A week ago, British Prime Minister Theresa May accused Russia of “weaponizing information” in an effort to “undermine free societies.” She was referring to growing evidence of Russian meddling in Western elections (including the 2016 U.S. presidential election), especially through false news stories and social media manipulation.
President Trump, following brief interactions with Vladimir Putin Nov. 11, responded to the evidence of Russian meddling in a markedly different way. As reported by The Washington Post, Trump made the following remarks from Air Force One, in the middle of his Asia tour:
“He said he didn’t meddle. I asked him again. You can only ask so many times…He said he absolutely did not meddle in our election. He did not do what they are saying he did,” Trump said.
We should be careful not to over-analyze Trump’s verbiage, which is often impromptu, repetitive and disordered. But Trump’s words bear some closer examination. Initially, he merely reports what Putin told him: “He said he didn’t meddle” (emphases added).
Next, he again reports Putin’s words, this time complete with an emphatic modifier: “He said he absolutely did not meddle in our election.”
Finally, he makes a firm assertion of his own, as if it were an independent fact: “He did not do what they are saying he did.”
Trump’s leap from reporter to sooth-sayer captures in a single moment one of his principal weaknesses as leader of our country. Having a president who endorses the word of a transparently hostile foreign leader as fact is dangerous.
Trump’s apparent trust in Putin may be only a show of attempted statecraft. The president has repeatedly boasted about his intention to get along with Putin; rebuking him at an international summit would hardly be conducive to doing so.
But there is reason to think that Trump’s bizarre choice to take Putin at his word is part of a larger pattern of the President being mollified — or intimidated — by actual, personal contact with foreign leaders.
The Atlantic reported in August that leaked transcripts of calls between Trump and foreign leaders (specifically Mexico’s Enrique Peña Nieto and Australia’s Malcolm Turnbull) revealed a President Trump who is relatively easily swayed into agreement by even brief and gentle rebukes.

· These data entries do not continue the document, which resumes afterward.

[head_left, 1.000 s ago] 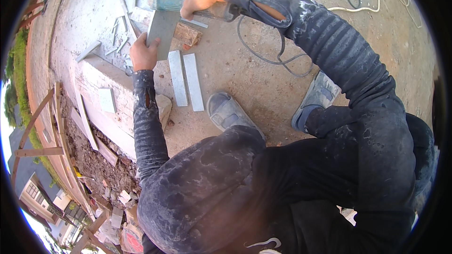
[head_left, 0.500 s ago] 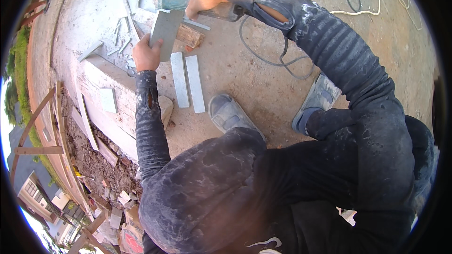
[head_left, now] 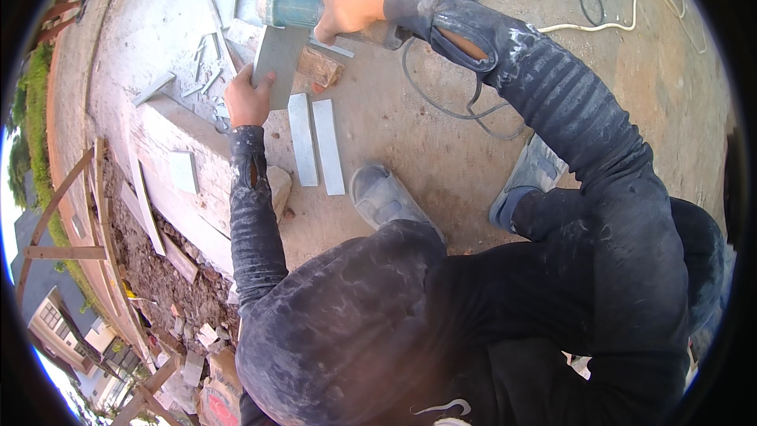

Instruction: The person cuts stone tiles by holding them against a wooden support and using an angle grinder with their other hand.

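My right hand (head_left: 355, 0) is wrapped round a teal handheld power cutter (head_left: 290, 5) at the top of the view. Its cutting end is hidden from me. Just below the tool, my left hand (head_left: 248, 98) grips the left edge of a grey tile (head_left: 281, 65), thumb on top. The tile's far end reaches under the tool's body. A rough brick (head_left: 320, 69) lies beside the tile on the right. Two narrow tile strips (head_left: 303, 139) rest side by side on the ground, nearer to me.
Cut offcuts (head_left: 209, 71) and a long strip are scattered at the left. A small tile piece (head_left: 183, 171) lies on the pale concrete ledge (head_left: 206, 146). Dark and cream cables (head_left: 552, 28) loop over the ground at the right. Rubble (head_left: 169, 288) and timber posts stand lower left.
The view has shifted slightly, so most things sit a little lower. Both hands keep their holds on the power cutter and the tile, with the tool and tile nearly unmoved relative to each other.
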The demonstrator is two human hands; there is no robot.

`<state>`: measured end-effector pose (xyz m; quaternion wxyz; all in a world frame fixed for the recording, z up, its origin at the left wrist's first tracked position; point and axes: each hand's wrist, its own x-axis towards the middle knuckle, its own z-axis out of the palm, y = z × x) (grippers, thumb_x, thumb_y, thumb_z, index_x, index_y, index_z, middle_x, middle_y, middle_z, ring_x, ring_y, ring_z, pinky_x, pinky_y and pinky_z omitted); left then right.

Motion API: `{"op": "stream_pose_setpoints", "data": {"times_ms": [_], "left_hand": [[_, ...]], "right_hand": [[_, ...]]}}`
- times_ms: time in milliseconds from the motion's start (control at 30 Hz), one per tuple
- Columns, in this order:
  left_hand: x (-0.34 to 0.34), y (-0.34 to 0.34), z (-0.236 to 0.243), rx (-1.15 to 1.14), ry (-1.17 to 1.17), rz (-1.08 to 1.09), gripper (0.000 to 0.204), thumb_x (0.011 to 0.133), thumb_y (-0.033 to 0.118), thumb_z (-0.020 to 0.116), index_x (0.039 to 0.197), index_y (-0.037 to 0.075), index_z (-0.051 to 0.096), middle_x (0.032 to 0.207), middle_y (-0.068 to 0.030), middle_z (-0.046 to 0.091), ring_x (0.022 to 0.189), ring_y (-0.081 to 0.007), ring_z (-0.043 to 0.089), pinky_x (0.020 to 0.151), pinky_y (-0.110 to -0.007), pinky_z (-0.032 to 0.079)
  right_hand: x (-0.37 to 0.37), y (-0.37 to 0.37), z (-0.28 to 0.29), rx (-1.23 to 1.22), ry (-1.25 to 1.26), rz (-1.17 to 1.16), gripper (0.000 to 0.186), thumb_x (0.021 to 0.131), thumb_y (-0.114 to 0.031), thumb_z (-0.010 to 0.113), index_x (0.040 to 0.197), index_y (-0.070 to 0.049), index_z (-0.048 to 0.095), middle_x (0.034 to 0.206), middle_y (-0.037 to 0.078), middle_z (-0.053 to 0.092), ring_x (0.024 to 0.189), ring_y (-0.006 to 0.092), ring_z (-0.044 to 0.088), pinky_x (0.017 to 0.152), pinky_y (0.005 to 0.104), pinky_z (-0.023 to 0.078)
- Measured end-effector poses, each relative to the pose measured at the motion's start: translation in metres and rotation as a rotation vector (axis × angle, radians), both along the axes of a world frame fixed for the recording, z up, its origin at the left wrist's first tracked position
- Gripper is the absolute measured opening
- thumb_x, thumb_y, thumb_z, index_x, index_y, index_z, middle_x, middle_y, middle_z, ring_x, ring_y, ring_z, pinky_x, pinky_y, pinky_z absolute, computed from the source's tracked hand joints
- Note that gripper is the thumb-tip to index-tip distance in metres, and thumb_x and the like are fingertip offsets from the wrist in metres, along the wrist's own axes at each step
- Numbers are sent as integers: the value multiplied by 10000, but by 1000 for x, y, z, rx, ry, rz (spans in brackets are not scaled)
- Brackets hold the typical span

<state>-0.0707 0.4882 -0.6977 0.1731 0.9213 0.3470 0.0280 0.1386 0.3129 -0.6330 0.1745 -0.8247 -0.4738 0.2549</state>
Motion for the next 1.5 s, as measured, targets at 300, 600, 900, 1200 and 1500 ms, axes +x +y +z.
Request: {"op": "stream_pose_setpoints", "data": {"times_ms": [300,600,900,1200,1500], "left_hand": [[-25,-21,-12,-94,-210,83,310,842,211,689,1047,-20,661,828,-245,677,764,-380,681,691,-375,515],[-37,-16,-28,-134,-306,105,310,836,211,709,1044,-14,662,788,-246,658,728,-346,689,661,-363,509],[-21,-18,-11,-79,-196,67,307,834,213,712,1036,-14,670,810,-233,681,745,-339,698,672,-367,514],[-23,-17,-15,-46,-220,40,331,834,226,722,1041,-28,673,803,-231,686,720,-318,695,675,-367,513],[-22,-15,-15,-31,-194,35,324,844,238,717,1020,-29,669,783,-222,681,698,-288,683,661,-356,506]], "right_hand": [[30,-19,23,206,-17,-100,496,594,-338,785,892,56,729,826,250,698,694,330,703,678,380,578],[28,-24,36,143,63,-95,698,632,-328,769,1160,94,596,966,277,681,882,358,689,816,378,539],[18,-19,19,70,138,10,681,619,-355,771,1120,81,624,969,269,679,899,354,682,798,388,533],[8,-18,14,9,144,63,660,584,-359,763,1044,99,643,950,269,686,849,363,685,753,398,543],[2,-14,6,15,89,46,660,582,-338,781,1055,99,640,963,274,686,880,368,690,781,394,548]]}}
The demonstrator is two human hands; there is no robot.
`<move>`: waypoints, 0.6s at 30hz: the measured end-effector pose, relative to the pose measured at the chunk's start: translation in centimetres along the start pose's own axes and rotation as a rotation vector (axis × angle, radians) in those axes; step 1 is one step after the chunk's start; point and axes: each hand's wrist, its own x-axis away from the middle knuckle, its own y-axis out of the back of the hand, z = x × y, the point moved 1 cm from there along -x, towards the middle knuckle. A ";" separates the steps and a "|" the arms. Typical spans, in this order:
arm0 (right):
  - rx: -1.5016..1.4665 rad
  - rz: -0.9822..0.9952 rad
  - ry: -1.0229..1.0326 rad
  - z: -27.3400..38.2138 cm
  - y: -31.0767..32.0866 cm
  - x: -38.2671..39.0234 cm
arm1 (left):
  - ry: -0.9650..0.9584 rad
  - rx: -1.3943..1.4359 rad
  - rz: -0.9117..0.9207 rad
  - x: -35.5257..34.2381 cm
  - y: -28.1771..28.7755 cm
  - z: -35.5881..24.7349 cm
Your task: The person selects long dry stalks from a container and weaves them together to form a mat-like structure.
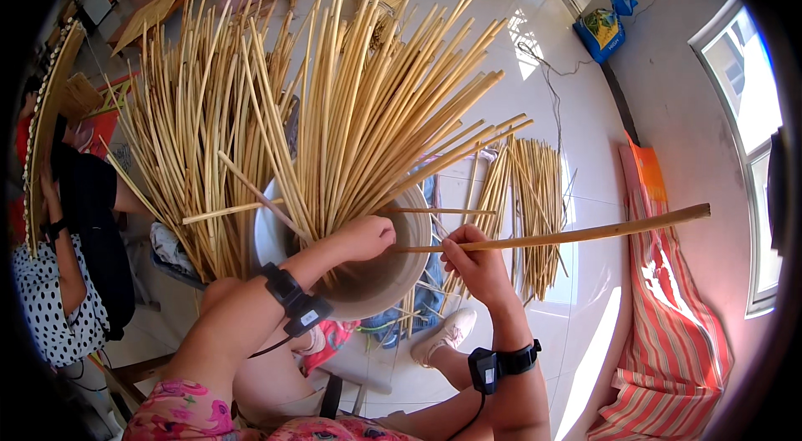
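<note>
Between the thumb and fingers of my right hand [474,264] is a long tan reed stalk [585,236]. It lies nearly level, its thick end far to the right and its thin end close to my left hand [369,239]. That left hand is curled closed over the white bucket [428,253]; whatever its fingers hold is hidden. A large sheaf of similar stalks [368,124] stands in the bucket, fanning up and outward. Another single stalk [451,210] sticks out level over the bucket's right rim.
More upright stalks [188,115] crowd the left. Bundles of stalks [535,215] lie on the floor at right. A striped cloth [668,332] hangs along the right wall, near a blue bag [600,32]. Another person in a dotted garment [58,299] sits at far left.
</note>
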 end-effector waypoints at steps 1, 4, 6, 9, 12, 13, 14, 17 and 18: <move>-0.025 0.012 0.002 0.1 -0.1 0.0 | -0.224 0.032 -0.036 -0.1 -0.3 0.1; -0.138 0.013 -0.026 0.5 -0.7 -0.3 | -0.415 0.155 -0.064 0.7 -0.4 -1.4; -0.213 -0.011 -0.024 0.7 -0.8 -0.7 | -0.411 0.245 -0.019 1.0 -0.7 -2.1; -0.273 -0.123 0.037 0.9 -0.5 -0.9 | -0.352 0.265 0.055 1.5 -0.6 -3.0; -0.299 -0.182 0.001 1.7 0.3 -0.6 | -0.398 0.171 0.056 2.4 0.0 -4.1; -0.345 -0.272 -0.007 1.9 0.8 -0.5 | -0.436 0.131 0.045 2.6 0.2 -4.2; -0.407 -0.375 0.041 2.1 2.0 -0.5 | -0.457 0.081 0.032 2.5 0.4 -4.1; -0.465 -0.493 0.057 2.6 5.4 -0.1 | -0.472 0.018 0.039 2.6 1.2 -3.7; -0.478 -0.517 0.047 2.4 5.5 -0.1 | -0.450 0.058 0.084 2.6 1.3 -3.9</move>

Trump’s conciliatory behavior during his Asia tour — including his comments about Putin and Russia — seem to fall under this pattern. Indeed, Trump seems to have none of Teddy Roosevelt’s soft speech and none of his big stick.
Trump’s response to Putin highlights the more pressing, general problem of so-called “fake news.” Even as Trump brashly denies actual fake news, propagated by Russia in an effort to undermine free elections, he continues to deem most anything he does not like — or anything that criticizes him — as “fake news.”
This is one of the central paradoxes of Trumpian conservatism: the tendency to discredit credible intelligence and media reports while bolstering the credibility of transparently false and malicious ones.
Trump won the election in large part due to his attacks on traditional media. Many of his supporters no doubt appreciated the rebuke to what they (perhaps, in some cases, justifiably) view as an elitist, liberal and biased world.
But let’s be clear: not everything anti-Trump is fake. Not everything liberal is fake.
The January 2017 Intelligence Community assessment, which provided hard evidence of Russian meddling, is certainly not fake. Vladimir Putin’s denial that his country engaged in purposeful meddling, however, almost certainly is. My point is that fake news exists, but seldom where Trump and his allies claim it does.
The mainstream media has its problems. Declining profits have led to increasingly desperate attempts to increase readership and advertising revenue. Producing sensational — and often biased or even outright false — content is one way to do so.
But serious journalists are still out there, and we must not lose our faith in the validity and importance of the work they do every day. We must not write off those still doing dignified, intelligent and critical journalism because of the advertisement-greedy shenanigans of the American journalistic rabble.
We should also think hard about what we mean when we say “news” and respect the distinction between reportage and commentary. In other words: critical or opinion commentary is not news. It follows that it cannot be fake news, either.
Television punditry that happens to air on “news” channels is not really news. Much of it is extremely biased and uncritical. Its primary purpose is often entertainment, and much of it is just bad. We have fallen a long way since the famous debates between Gore Vidal and William F. Buckley, Jr.
I’m not suggesting that commentary is unimportant. It’s vital, and with the transparent reporting of facts and everyday happenings, it constitutes the vital force underpinning our liberal democracy.
But commentary must be chosen and evaluated wisely. Some of it is smart and sharply reasoned, while much of it is impetuous and unthoughtful or simply unintelligent. We should critically engage with the former and ignore the latter.
We should certainly not let sensational commentary persuade us that the entire mainstream media is “fake news” or erode our belief in the possibility of truth. The stakes of our tempestuous times demand a respect for truth greater than ever — and that includes, first and foremost, a respect for the news.